Rocket Lobster Rolls - cooking recipe

Ingredients
    Lobster and Shrimp Filling
    12 ounces cooked lobster meat, cut into chunks
    12 ounces large shrimp (peeled, cooked and cut into chunks)
    1/2 cup mayonnaise
    2 tablespoons fresh lemon juice
    1/3 cup celery, finely diced
    4 green onions, finely diced
    1/2 teaspoon salt
    1/2 teaspoon pepper
    1 teaspoon Tabasco jalapeno sauce
    Asian Ginger Chow Mein Slaw
    1 garlic clove, minced
    2 tablespoons brown sugar
    1/2 cup soy sauce
    1/4 cup olive oil
    1 teaspoon oyster sauce
    1 tablespoon minced gingerroot
    1/2 cup dried chow mein noodles
    Spicy Sriracha Mayo
    2 garlic cloves, minced
    3/4 cup mayonnaise
    4 tablespoons hot sauce (sriracha)
    2 tablespoons lime juice
    2 tablespoons cilantro, chopped
    1 teaspoon crushed red pepper flakes
    1/2 teaspoon sea salt
    Sandwich
    6 tablespoons butter, softened
    6 brioche sandwich buns
    1 1/2 cups shredded iceberg lettuce
Preparation
    LOBSTER & SHRIMP FILLING:
    Add all ingredients to a large mixing bowl. Gently fold together to combine. Cover and refrigerate for 1 hour.
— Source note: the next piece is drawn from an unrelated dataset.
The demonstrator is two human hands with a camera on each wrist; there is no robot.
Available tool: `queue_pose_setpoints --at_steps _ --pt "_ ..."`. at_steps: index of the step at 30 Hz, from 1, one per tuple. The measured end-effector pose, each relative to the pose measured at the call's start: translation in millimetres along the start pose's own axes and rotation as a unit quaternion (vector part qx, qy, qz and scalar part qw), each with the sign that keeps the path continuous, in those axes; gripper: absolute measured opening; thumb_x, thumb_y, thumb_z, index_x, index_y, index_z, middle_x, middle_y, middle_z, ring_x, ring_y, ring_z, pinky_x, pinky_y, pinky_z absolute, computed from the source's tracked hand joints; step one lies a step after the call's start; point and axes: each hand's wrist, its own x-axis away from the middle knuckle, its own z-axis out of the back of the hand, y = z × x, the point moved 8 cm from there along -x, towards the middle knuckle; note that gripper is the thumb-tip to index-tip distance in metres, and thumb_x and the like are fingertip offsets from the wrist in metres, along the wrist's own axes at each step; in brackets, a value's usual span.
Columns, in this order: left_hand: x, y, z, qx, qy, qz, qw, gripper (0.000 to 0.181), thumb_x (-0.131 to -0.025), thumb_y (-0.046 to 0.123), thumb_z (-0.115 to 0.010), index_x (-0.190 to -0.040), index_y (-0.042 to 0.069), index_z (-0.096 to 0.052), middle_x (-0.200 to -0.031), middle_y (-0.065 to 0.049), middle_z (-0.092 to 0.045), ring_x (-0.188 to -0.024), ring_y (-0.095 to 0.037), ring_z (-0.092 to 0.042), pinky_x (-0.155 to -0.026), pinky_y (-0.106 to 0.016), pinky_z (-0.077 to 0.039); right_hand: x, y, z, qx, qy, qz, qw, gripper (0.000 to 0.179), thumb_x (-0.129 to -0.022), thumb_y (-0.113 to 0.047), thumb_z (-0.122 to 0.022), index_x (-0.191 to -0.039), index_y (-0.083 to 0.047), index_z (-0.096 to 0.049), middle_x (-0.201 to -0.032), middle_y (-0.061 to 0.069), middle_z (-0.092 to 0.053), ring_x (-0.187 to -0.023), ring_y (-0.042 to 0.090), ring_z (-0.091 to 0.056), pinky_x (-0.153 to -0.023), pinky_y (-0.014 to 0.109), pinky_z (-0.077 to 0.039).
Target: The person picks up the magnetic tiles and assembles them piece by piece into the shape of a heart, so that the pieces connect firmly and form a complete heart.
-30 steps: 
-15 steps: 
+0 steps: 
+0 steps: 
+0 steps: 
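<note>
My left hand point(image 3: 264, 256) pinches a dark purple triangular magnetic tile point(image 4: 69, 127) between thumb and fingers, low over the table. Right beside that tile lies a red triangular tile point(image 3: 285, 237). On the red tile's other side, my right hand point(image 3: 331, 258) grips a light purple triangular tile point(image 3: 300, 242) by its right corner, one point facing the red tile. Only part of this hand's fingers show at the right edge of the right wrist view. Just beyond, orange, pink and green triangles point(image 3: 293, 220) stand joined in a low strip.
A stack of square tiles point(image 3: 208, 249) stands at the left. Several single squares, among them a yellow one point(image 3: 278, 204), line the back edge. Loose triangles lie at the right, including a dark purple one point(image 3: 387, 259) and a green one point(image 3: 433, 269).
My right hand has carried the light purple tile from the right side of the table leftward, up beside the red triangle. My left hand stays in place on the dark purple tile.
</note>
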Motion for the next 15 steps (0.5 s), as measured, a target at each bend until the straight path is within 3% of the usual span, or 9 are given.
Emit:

    ASIAN GINGER CHOW MEIN SLAW:
    In a small bowl, add all ingredients except chow mein noodles. Whisk to combine. Add chow mein noodles to the glaze and toss to coat.
    SPICY SRIRACHA MAYO:
    Add all ingredients to a medium bowl. Whisk to combine. Cover and refrigerate.
    FOR SANDWICH ASSEMBLY:
    Heat a skillet to medium-high heat, butter sourdough rolls and toast until golden brown. To assemble the sandwich, add 1/4 cup lettuce and 1 scoop lobster and shrimp filling. Top with Asian ginger chow mein slaw and drizzle with spicy sriracha mayo.